The General Data Protection Regulation will be coming into effect on May 25th
The General Data Protection Regulation (GDPR) is coming into effect on 25th May 2018, but what is it and how will it affect you?
What is GDPR?
The GDPR is a regulation that will give greater rights to consumers regarding their personal data and how companies use it. Personal data can include your name, where you live, your gender, your job or education, and other information about who you are. It is replacing the current data protection laws in the European Union.
When GDPR comes into effect, companies will have a greater obligation to protect the personal information that they have gathered about you.
Organisations will be required to be completely transparent about why and how they use data, and they must provide information about how they are safeguarding personal data.
Individuals will have the right to be provided with copies of what information a company has about them, and they can have their data erased if they so wish.

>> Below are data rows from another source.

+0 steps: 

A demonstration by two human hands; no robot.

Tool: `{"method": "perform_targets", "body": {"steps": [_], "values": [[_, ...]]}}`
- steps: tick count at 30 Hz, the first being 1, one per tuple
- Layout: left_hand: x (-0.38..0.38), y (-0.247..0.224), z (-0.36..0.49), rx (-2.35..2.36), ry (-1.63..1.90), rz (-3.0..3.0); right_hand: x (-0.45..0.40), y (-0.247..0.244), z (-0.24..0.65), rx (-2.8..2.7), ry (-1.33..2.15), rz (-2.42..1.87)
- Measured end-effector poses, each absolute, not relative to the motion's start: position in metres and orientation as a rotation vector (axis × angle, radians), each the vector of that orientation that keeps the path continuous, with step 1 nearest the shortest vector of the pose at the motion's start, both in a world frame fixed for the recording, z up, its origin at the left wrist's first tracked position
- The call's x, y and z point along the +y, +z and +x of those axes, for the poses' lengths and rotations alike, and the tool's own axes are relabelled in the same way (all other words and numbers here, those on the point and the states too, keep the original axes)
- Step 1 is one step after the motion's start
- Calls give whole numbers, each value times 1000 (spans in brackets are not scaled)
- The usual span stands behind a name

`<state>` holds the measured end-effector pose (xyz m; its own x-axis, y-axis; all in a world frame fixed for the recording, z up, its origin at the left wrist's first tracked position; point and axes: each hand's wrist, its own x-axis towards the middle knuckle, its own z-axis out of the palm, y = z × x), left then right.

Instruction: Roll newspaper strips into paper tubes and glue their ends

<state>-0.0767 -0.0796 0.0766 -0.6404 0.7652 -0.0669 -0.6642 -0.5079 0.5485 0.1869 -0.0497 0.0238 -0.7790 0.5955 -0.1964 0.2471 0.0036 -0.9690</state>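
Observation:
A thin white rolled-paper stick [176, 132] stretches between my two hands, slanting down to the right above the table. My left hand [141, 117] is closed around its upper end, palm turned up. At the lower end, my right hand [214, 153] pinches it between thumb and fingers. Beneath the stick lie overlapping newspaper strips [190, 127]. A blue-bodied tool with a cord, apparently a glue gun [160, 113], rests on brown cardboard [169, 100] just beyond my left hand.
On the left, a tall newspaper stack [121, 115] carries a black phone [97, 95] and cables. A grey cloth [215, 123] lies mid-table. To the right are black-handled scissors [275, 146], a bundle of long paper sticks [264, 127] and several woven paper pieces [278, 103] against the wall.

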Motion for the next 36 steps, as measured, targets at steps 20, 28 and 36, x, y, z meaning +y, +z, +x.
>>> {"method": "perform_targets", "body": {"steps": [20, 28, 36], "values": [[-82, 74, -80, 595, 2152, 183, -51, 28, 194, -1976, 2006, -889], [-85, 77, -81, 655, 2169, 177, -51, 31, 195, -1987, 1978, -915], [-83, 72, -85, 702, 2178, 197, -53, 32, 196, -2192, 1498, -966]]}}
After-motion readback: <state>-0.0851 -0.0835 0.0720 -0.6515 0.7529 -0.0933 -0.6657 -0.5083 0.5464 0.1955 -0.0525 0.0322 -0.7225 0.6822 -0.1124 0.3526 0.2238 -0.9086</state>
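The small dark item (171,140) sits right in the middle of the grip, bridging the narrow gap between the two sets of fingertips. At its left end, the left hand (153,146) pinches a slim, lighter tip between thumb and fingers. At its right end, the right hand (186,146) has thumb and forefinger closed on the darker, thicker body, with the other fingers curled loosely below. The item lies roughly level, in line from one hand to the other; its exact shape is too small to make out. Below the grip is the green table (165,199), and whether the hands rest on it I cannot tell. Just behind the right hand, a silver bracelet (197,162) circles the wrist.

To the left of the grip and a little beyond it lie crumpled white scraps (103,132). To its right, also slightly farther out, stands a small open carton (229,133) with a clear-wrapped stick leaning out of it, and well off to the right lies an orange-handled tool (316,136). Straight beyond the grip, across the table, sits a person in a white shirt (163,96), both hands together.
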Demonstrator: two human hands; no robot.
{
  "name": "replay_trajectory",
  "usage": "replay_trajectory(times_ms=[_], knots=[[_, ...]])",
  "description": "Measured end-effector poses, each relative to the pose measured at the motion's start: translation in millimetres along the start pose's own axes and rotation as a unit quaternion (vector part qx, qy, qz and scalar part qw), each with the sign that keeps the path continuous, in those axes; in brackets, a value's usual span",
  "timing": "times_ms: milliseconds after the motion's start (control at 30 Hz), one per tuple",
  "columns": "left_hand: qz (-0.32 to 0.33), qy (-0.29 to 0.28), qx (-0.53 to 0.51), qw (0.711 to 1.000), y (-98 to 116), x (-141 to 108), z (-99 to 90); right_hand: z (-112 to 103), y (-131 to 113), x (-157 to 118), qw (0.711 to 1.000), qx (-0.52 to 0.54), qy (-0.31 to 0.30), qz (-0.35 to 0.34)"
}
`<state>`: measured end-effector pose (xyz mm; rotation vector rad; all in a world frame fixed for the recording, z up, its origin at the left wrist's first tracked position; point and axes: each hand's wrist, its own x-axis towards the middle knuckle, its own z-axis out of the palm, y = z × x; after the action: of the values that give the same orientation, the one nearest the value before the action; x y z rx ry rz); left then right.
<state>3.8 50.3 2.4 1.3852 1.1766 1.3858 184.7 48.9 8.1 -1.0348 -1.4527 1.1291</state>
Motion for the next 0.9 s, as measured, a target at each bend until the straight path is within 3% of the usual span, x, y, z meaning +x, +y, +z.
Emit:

Under this new law, the Data Protection Commissioner (DPC) “will be able to fine organisations up to €20 million (or 4% of total global turnover) for the most serious infringements” if they do not comply with the regulation.
Rights for individuals
Under the GDPR, individuals will be given the right to:
- Access information about how your personal data is processed
- Access personal data held about you
- Ask for incorrect, inaccurate or incomplete personal data to be corrected
- Request personal data to be erased if it’s no longer needed
- Object to the use of your personal data for marketing purposes
- Request the restriction of the processing of your personal data in specific cases
- Access your personal data in a machine-readable format and send it to another controller (‘data portability’)
- Request that decisions based on your personal data is made by a real person, not only by a computers.
What to expect over the coming weeks
Before GDPR comes into effect, organisations are required to contact people and make them aware of the changes they are making to their data protection policy.
Companies are in the process of updating their privacy policies and T&Cs to ensure they’re clearer, more precise and use plain language we can all understand.
People should expect to be receiving emails from any organisation that they have given their information to, highlighting to them what will be happening and how they can change the permissions that the company has in regards to their data.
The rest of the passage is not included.